In [None]:
import pandas as pd
import matplotlib.pyplot as plt
import random
import cv2
import os

path = "/kaggle/input/handwriting-recognitionocr"

train_csv = f"{path}/CSV/written_name_train.csv"
valid_csv = f"{path}/CSV/written_name_test.csv"
test_csv  = f"{path}/CSV/written_name_validation.csv"

train_img_dir = f"{path}/train_v2/train"
valid_img_dir = f"{path}/test_v2/test"
test_img_dir  = f"{path}/validation_v2/validation"

# Load CSVs
train_df = pd.read_csv(train_csv)
valid_df = pd.read_csv(valid_csv)
test_df = pd.read_csv(test_csv)

def show_random_images(df, img_dir, title):
    samples = df.sample(5).reset_index(drop=True)
    
    plt.figure(figsize=(15, 6))
    plt.suptitle(title, fontsize=16)

    for i in range(5):
        img_name = samples.loc[i, "FILENAME"]
        label = samples.loc[i, "IDENTITY"]

        img_path = os.path.join(img_dir, img_name)
        img = cv2.imread(img_path)

        if img is None:
            print(f"Missing: {img_path}")
            continue

        img = cv2.cvtColor(img, cv2.COLOR_BGR2RGB)
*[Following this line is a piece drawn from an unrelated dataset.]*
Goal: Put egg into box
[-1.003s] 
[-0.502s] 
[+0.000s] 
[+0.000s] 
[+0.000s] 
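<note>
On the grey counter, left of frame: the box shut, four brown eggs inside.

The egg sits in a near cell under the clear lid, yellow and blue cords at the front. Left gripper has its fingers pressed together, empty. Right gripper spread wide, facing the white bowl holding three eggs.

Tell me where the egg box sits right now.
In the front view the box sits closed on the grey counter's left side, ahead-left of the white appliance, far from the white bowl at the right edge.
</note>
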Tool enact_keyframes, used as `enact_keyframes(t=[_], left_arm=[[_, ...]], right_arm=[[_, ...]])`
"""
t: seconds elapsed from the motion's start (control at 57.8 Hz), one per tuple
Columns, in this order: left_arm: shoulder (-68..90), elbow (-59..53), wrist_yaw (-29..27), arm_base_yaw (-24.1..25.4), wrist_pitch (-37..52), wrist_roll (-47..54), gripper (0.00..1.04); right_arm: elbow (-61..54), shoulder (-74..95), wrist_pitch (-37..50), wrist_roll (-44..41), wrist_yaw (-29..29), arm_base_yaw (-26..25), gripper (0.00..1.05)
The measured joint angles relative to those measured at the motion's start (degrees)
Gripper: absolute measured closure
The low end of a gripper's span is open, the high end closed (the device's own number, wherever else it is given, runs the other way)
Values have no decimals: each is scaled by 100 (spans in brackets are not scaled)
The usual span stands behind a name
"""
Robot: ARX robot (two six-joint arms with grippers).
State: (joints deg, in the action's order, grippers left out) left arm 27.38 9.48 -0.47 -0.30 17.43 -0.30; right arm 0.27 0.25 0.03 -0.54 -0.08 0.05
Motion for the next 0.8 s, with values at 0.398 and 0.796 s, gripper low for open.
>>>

        plt.subplot(1, 5, i + 1)
        plt.imshow(img)
        plt.axis("off")
        plt.title(label, fontsize=10)

    plt.show()

# Show random 5 images from each dataset
show_random_images(train_df, train_img_dir, "Random 5 Training Images")
show_random_images(valid_df, valid_img_dir, "Random 5 Validation Images")
show_random_images(test_df, test_img_dir, "Random 5 Test Images")


In [None]:
import warnings
warnings.filterwarnings("ignore", category=FutureWarning)
warnings.filterwarnings("ignore", category=DeprecationWarning)
warnings.filterwarnings("ignore", message="os.fork() was called. os.fork() is incompatible with multithreaded code", category=RuntimeWarning)

In [None]:
!pip install "transformers>=4.40" peft accelerate bitsandbytes --no-deps
!pip install evaluate==0.4.0 --no-deps
!pip install jiwer==3.0.1
!pip install protobuf==3.20.3 --upgrade --force-reinstall


In [None]:
import os
os.environ["CUDA_VISIBLE_DEVICES"] = "0"
os.environ["TF_CPP_MIN_LOG_LEVEL"] = "3"


In [None]:

import time
import math
import numpy as np
from transformers import TrOCRProcessor, VisionEncoderDecoderModel
import torch
import evaluate
# from jiwer import compute_measur
from tqdm import tqdm


In [None]:
import torch
from transformers import TrOCRProcessor, VisionEncoderDecoderModel
from peft import LoraConfig, get_peft_model

device = torch.device("cuda" if torch.cuda.is_available() else "cpu")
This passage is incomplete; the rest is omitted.